Это также предупреждение для других. Даже в случае с Южной Африкой против Израиля надо быть осторожными, потому что если вы начинаете подобное дело и проигрываете, то в определенном смысле оказываетесь в худшей ситуации, чем если бы вы ничего не делали. Сегодня Россия посмеивается: украинцы не получили того, чего хотели, и, в конце концов, свет прожектора падает на них, что является немного несправедливым и неудачным с точки зрения их стратегии. Проигрыш или лишь частичная победа в таких делах не показывает вас в лучшем свете.

С весны прошлого года в России начались судебные процессы над украинцами, большинство из них – против военных. Что вы об этом думаете?

Я думаю, что это соответствует очень четкому пропагандистскому подходу: если вы нас обвиняете, мы будем делать то же самое. Это логика эквивалентности, смены ролей – сказать, что то, что вы делаете, гораздо хуже, чем то, в чем вы обвиняете Россию.

Некоторые из этих преследований, к тому же, довольно плохо задокументированы и основаны на несколько сомнительных методах. Украинцев обвиняют в терроризме, хотя на самом деле нет никаких реальных оснований для такого обвинения в условиях международного вооруженного конфликта. Независимо от политической принадлежности членов батальона «Азов», они являются частью украинского командования, поэтому являются военнослужащими. Было бы немного иначе, если бы они на самом деле терроризировали гражданское население, но об этом не может быть и речи: они воевали на украинской территории. Итак, мы имеем обвинения с немного оппортунистическим оттенком, направленные, прежде всего, на дискредитацию сопротивления и самообороны украинцев так, будто они имеют фашистское происхождение еще со времен Второй мировой войны. Это поворот истории, манипуляция законом для получения желаемых решений, которые вписываются в «нарратив» российского правительства.

Украина удивила на правовом фронте с самого начала. Что нас может поразить сегодня?

Что может стать неожиданностью в определенный момент, так это судебные процессы, основанные на универсальной юрисдикции, то есть для россиян, оказавшихся в Европе. Мы видели это, например, в случае с Сирией. Пока рано говорить, увидим ли мы примеры с Россией. Существует феномен дезертиров, к которым достаточно враждебно относятся европейские государства, которые не всегда готовы их принимать. Однако мы знаем, что одним из фронтов диссидентства, как это было в случае с Чечней, является недовольство призывом в армию, связанное, конечно, с «мешками для трупов», которые возвращаются в отдаленные части России. Это очень отличается от либеральной московской оппозиции.

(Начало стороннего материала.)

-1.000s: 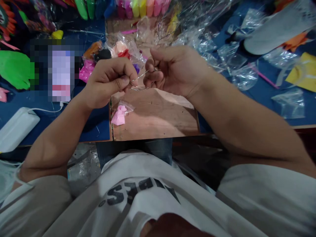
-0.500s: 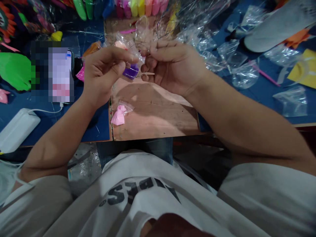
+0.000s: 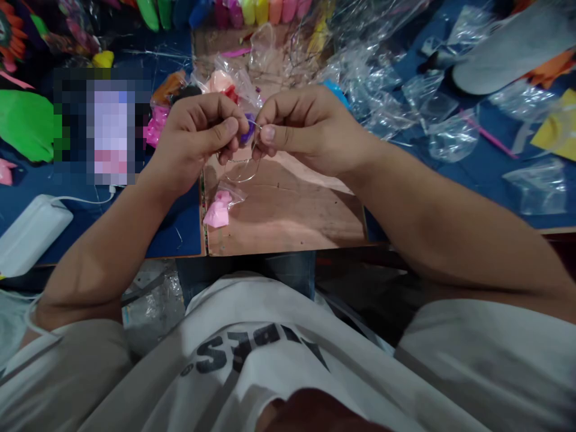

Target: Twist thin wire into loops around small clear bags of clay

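Note:
My left hand (image 3: 198,135) and my right hand (image 3: 306,129) meet above a brown wooden board (image 3: 288,210), fingertips almost touching. Both pinch a thin silvery wire (image 3: 243,171), which hangs between them in a loop. A purple lump of clay in a clear bag (image 3: 246,131) shows just behind the fingertips; I cannot tell whether either hand touches it. On the board below my left hand lies a pink lump of clay in a small clear bag (image 3: 216,210).
Blue mats (image 3: 472,174) cover the table beside the board. Several crumpled clear bags (image 3: 450,138) lie to the right. More bagged clay (image 3: 216,84) sits behind my hands, coloured strips (image 3: 252,11) at the far edge. A white charger block (image 3: 29,231) and green cut-outs (image 3: 27,123) are left.
My hands came down from the pile of bags and closed together. The wire now hangs in a loop between them, where a second ago it was stretched straight.

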Demonstrator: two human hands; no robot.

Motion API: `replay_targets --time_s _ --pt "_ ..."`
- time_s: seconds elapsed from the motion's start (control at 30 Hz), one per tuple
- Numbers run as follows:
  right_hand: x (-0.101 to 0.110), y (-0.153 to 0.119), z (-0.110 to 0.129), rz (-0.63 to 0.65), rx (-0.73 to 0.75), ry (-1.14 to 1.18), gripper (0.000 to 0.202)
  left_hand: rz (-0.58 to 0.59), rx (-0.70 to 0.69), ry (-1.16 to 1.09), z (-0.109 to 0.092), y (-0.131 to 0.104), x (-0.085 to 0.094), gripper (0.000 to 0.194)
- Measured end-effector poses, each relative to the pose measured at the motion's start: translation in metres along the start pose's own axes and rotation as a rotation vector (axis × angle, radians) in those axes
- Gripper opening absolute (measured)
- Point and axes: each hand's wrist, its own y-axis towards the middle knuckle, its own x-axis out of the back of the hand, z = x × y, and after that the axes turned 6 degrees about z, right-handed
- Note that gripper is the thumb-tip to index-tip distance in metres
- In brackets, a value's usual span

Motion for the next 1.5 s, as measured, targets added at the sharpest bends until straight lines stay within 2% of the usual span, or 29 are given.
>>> replay_targets --time_s 0.1,0.17,0.33,0.43,0.6,0.8,0.97,1.17,1.3,1.4,1.5 --pt "0.002 0.001 0.002 0.008 -0.028 -0.026 0.057 -0.069 0.046 -0.083 -0.004 0.001 -0.003 0.020" --pt "0.002 -0.001 0.004 -0.007 -0.027 -0.007 0.051 -0.119 0.069 -0.106 -0.005 0.002 -0.005 0.017" --pt "0.001 -0.005 0.007 -0.008 -0.024 0.064 0.031 -0.187 0.106 -0.146 -0.005 0.003 -0.011 0.025" --pt "-0.002 -0.005 0.006 -0.041 -0.002 0.077 0.023 -0.187 0.089 -0.090 -0.002 0.003 -0.010 0.023" --pt "-0.010 -0.005 0.003 -0.204 0.005 0.120 0.020 -0.131 0.069 -0.047 0.002 0.002 -0.004 0.009" --pt "-0.014 -0.004 0.002 -0.223 0.011 0.167 0.026 -0.114 0.074 -0.025 0.000 0.000 -0.004 0.011" --pt "-0.016 -0.002 0.001 -0.290 0.034 0.069 0.037 -0.132 0.019 0.032 0.006 0.002 -0.002 0.020" --pt "-0.014 -0.002 0.001 -0.284 0.053 0.076 0.030 -0.141 0.065 0.091 0.001 0.002 -0.002 0.009" --pt "-0.015 -0.003 0.002 -0.260 0.010 0.191 0.039 -0.173 0.032 0.111 0.004 0.002 -0.004 0.019" --pt "-0.016 -0.003 0.003 -0.310 -0.009 0.122 0.031 -0.189 -0.004 0.111 0.012 0.003 -0.003 0.031" --pt "-0.018 -0.003 0.003 -0.323 0.038 0.051 0.027 -0.178 -0.018 0.101 0.015 0.002 -0.003 0.030"
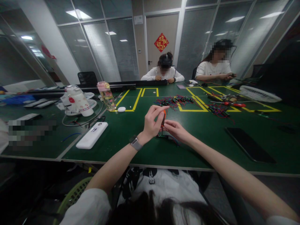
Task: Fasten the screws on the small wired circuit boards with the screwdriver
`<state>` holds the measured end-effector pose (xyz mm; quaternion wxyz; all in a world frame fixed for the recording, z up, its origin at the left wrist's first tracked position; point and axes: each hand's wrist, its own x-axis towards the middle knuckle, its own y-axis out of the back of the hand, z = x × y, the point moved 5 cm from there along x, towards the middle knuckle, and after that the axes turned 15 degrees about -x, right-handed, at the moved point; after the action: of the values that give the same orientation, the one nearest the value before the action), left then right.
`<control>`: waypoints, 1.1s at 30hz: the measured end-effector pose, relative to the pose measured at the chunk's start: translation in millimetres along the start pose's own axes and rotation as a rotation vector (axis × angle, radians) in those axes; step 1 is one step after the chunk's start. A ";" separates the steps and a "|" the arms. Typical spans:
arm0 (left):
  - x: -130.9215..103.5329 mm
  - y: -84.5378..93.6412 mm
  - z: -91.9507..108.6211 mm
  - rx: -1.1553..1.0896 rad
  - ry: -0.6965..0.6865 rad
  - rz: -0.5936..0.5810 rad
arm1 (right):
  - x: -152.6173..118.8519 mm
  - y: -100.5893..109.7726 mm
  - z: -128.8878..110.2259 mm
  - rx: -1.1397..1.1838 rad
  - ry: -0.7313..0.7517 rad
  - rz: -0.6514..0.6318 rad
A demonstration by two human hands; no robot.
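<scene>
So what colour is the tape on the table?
The tape is yellow; the head view shows it.

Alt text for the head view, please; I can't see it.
A person's left hand grips an orange-handled tool over a small wired board on a green table, the right hand close beside it. Beyond lies a heap of wired parts; a dark phone lies right.
</scene>
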<state>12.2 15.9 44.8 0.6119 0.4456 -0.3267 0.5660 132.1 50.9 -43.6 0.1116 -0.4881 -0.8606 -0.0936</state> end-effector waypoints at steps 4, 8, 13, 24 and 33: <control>0.4 -1.9 0.0 0.001 0.012 -0.011 | 0.6 2.9 0.0 -0.003 0.001 0.039; 0.7 -1.2 -0.3 0.027 -0.007 0.022 | 0.3 4.7 -2.1 -0.032 0.020 0.057; 0.9 0.4 1.2 0.017 -0.019 0.026 | 0.4 1.8 -3.6 -0.024 0.016 0.018; 0.5 -0.5 0.3 0.044 -0.029 0.043 | -0.1 3.2 -1.7 0.004 0.024 0.026; 1.4 -0.4 3.5 0.019 -0.035 0.010 | 0.3 1.1 -2.1 0.055 -0.013 0.029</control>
<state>13.1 13.2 47.3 0.5988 0.4596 -0.3344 0.5642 133.1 51.1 -41.5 0.1209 -0.4977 -0.8564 -0.0650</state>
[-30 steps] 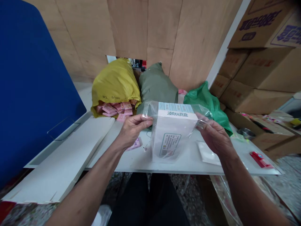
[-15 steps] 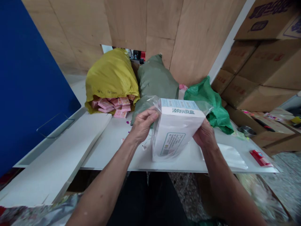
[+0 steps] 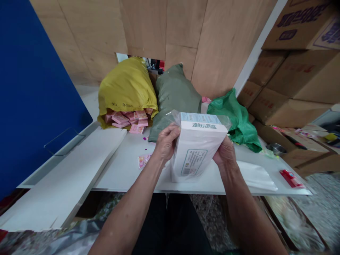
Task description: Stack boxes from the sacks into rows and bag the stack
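Note:
A white printed box [image 3: 198, 147] stands upright near the front edge of the white table, inside a clear plastic bag [image 3: 174, 117] whose loose mouth flares at both upper corners. My left hand [image 3: 169, 141] pinches the bag at the box's upper left edge, thumb on top. On the other side, my right hand [image 3: 225, 151] is closed round the bag and the box's right edge, its fingertips partly hidden behind the box. Small pink printed packets [image 3: 144, 161] lie on the table just left of my left forearm.
Behind stand a yellow sack [image 3: 127, 85] spilling pink packets, a grey-green sack [image 3: 177, 88] and a green bag [image 3: 236, 120]. Clear plastic bags [image 3: 256, 175] and a red object [image 3: 291, 178] lie on the right. White board [image 3: 66, 177] covers the left side; cartons [image 3: 289, 74] are stacked far right.
The box's top has turned slightly, and both hands keep hold of the bag. My right hand has shifted a little left. The pink packet by my left forearm shows more.

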`<control>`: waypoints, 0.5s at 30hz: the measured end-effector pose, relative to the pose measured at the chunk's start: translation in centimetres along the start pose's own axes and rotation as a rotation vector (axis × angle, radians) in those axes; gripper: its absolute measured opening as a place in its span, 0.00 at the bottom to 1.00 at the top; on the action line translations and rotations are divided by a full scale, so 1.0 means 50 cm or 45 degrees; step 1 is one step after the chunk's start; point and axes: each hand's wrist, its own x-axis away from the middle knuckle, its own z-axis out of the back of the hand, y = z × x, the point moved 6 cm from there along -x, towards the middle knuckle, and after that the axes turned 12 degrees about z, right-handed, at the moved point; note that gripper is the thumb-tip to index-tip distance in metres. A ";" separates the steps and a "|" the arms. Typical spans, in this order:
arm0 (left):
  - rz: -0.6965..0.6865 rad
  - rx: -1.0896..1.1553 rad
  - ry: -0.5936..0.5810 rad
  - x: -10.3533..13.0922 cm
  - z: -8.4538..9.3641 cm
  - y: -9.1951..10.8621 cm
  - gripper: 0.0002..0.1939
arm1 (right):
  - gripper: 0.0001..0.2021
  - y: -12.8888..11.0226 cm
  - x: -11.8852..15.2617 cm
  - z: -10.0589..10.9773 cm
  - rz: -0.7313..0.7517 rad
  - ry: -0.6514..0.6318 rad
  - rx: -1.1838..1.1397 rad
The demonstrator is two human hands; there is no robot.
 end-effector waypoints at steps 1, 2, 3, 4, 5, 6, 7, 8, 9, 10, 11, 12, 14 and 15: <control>-0.005 0.006 0.008 0.001 0.000 -0.001 0.24 | 0.24 0.002 0.001 0.000 0.002 0.004 -0.008; -0.007 0.010 0.015 0.003 0.000 -0.003 0.25 | 0.23 0.003 0.001 -0.001 0.005 0.001 -0.008; -0.007 0.013 0.023 0.004 0.000 -0.005 0.25 | 0.23 0.004 0.002 -0.002 0.008 -0.009 0.001; -0.006 0.015 0.031 0.006 0.001 -0.006 0.26 | 0.23 0.005 0.003 -0.004 0.010 -0.021 0.014; -0.004 0.016 0.039 0.007 0.001 -0.008 0.26 | 0.23 0.006 0.005 -0.005 0.009 -0.034 0.026; -0.002 0.019 0.047 0.008 0.002 -0.009 0.27 | 0.23 0.008 0.006 -0.007 0.004 -0.042 0.033; 0.000 0.023 0.057 0.009 0.004 -0.011 0.27 | 0.23 0.010 0.008 -0.008 -0.004 -0.042 0.034; 0.004 0.026 0.068 0.010 0.005 -0.012 0.27 | 0.24 0.013 0.010 -0.009 -0.017 -0.039 0.027; 0.008 0.026 0.081 0.011 0.007 -0.014 0.28 | 0.23 0.016 0.011 -0.009 -0.032 -0.035 0.019; 0.011 0.021 0.094 0.011 0.009 -0.016 0.28 | 0.23 0.019 0.013 -0.011 -0.048 -0.035 0.012; 0.013 0.012 0.106 0.011 0.010 -0.018 0.28 | 0.22 0.022 0.014 -0.012 -0.061 -0.039 0.009; 0.011 0.006 0.115 0.012 0.011 -0.020 0.28 | 0.20 0.025 0.015 -0.013 -0.071 -0.044 0.008; 0.001 0.005 0.117 0.013 0.009 -0.025 0.29 | 0.17 0.030 0.016 -0.015 -0.087 -0.052 0.007; 0.000 0.005 0.108 0.013 0.006 -0.028 0.31 | 0.17 0.033 0.016 -0.015 -0.092 -0.048 0.005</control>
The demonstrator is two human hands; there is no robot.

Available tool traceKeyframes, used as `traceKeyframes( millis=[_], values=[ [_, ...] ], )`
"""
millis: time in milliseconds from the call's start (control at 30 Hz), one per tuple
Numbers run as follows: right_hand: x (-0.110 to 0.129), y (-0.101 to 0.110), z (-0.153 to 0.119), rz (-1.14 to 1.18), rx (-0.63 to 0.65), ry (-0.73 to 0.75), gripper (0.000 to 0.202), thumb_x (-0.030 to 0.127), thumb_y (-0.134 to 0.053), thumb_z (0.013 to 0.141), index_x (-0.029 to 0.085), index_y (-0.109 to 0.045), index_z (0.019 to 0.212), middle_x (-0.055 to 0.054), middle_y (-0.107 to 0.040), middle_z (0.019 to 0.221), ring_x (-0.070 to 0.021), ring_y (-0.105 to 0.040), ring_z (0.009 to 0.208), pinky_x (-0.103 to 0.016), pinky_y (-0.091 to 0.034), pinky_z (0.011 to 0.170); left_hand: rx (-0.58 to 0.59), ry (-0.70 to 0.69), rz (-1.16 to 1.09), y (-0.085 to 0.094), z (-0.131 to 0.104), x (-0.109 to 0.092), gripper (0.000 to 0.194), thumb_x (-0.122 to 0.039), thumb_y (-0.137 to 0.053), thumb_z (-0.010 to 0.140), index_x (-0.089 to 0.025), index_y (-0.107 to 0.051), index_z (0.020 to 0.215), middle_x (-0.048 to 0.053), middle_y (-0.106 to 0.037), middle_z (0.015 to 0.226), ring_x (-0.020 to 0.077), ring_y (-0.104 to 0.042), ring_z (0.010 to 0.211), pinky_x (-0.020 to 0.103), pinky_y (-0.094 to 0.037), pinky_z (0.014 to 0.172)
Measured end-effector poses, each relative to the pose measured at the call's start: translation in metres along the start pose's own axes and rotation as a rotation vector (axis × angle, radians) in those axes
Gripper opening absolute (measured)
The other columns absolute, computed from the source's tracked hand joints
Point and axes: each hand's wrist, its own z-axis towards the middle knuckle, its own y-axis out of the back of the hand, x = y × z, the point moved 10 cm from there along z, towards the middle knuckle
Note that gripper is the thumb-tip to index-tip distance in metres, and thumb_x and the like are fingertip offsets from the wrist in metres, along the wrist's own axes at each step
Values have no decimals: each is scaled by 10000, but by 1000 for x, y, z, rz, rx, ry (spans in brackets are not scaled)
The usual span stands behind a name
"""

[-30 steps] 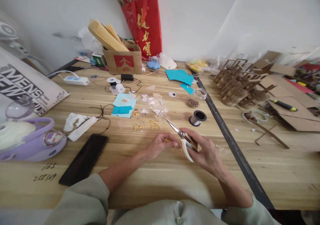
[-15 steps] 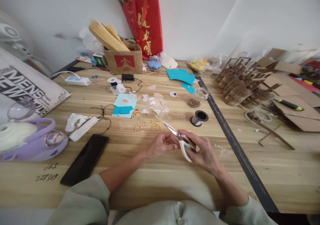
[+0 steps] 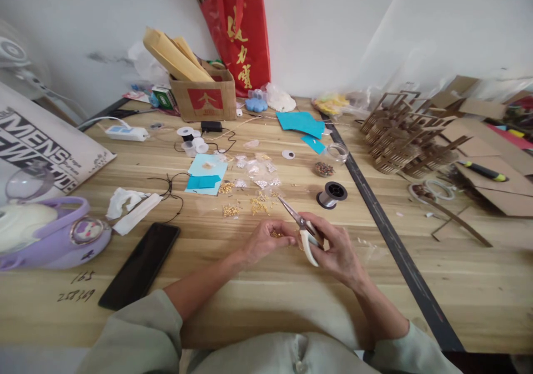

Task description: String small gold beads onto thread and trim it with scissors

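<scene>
My right hand is closed around the pale handles of a pair of scissors, whose pointed blades aim up and left over the table. Left of it, my left hand is curled with thumb and fingers pinched on small gold beads; how they are joined is too small to tell. Past my hands lie loose gold beads and another pile of gold beads. Small clear bags with silvery bits lie behind these. A spool of thin wire stands to the right of the scissors' tips.
A black phone and a lilac bottle are at left. Blue sheets lie mid-table. A cardboard box and red bag stand at the back. Brown lattice baskets and a cutter knife are at right.
The scissors' tips have shifted slightly to the right and the blades look closer together. My left hand has stayed nearly in place, with more gold beads showing at its fingers.
</scene>
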Motion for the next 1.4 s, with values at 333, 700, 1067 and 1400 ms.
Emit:
traceKeyframes(
  millis=[333, 700, 1067, 1400],
  values=[
    [1, -9, 1, 18, 43, 19, 326, 245, -545, 872, 220, -552, 1197, -39, -693, 894, -125, -638, 673, -208, -505, 609, 5, 39, -82, 1, 2, 12, 310, -356, -820, 632, -122, -682, 782, 38, -661, 743, 138, -579, 698, 263, -437, 699],
    [-1, -2, 0, 36, -14, -11, 328, 211, -583, 838, 203, -569, 1165, -13, -680, 829, -102, -593, 613, -187, -482, 579, 39, -2, 34, -1, 0, 10, 288, -394, -724, 750, -116, -658, 721, 23, -612, 693, 109, -523, 652, 230, -392, 634],
    [0, 1, -1, 55, -60, -4, 338, 177, -591, 826, 201, -573, 1163, -18, -683, 864, -89, -567, 591, -178, -452, 537, 1, -1, -17, -2, -1, -1, 231, -333, -771, 693, -122, -677, 705, 32, -669, 732, 134, -589, 714, 249, -437, 709],
    [7, -3, -1, 43, -43, 63, 338, 158, -584, 831, 218, -562, 1163, -6, -683, 820, -107, -619, 656, -179, -480, 593, -3, 16, -29, 1, 2, 2, 290, -341, -823, 613, -117, -681, 730, 51, -680, 714, 142, -597, 670, 256, -458, 671]
  ],
)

Преступление агрессии всегда рассматривается как преступление против других, против государства, подвергшегося агрессии. Но это также преступление против собственного населения в том смысле, что вы отправляете сотни тысяч людей на практически неизбежную смерть для того, чтобы вести абсолютно незаконную войну. Это далеко от мятежей 1917 года, но это потенциальная брешь.

ФРЕДЕРИК МЕГРЭ

Фредерик Мегрэ является профессором и содиректором кафедры прав человека и правового плюрализма имени Уильяма Доусона в Университете Макгилла в Канаде. Он специализируется на международном уголовном правосудии, международном гуманитарном праве, международных организациях и переходном правосудии.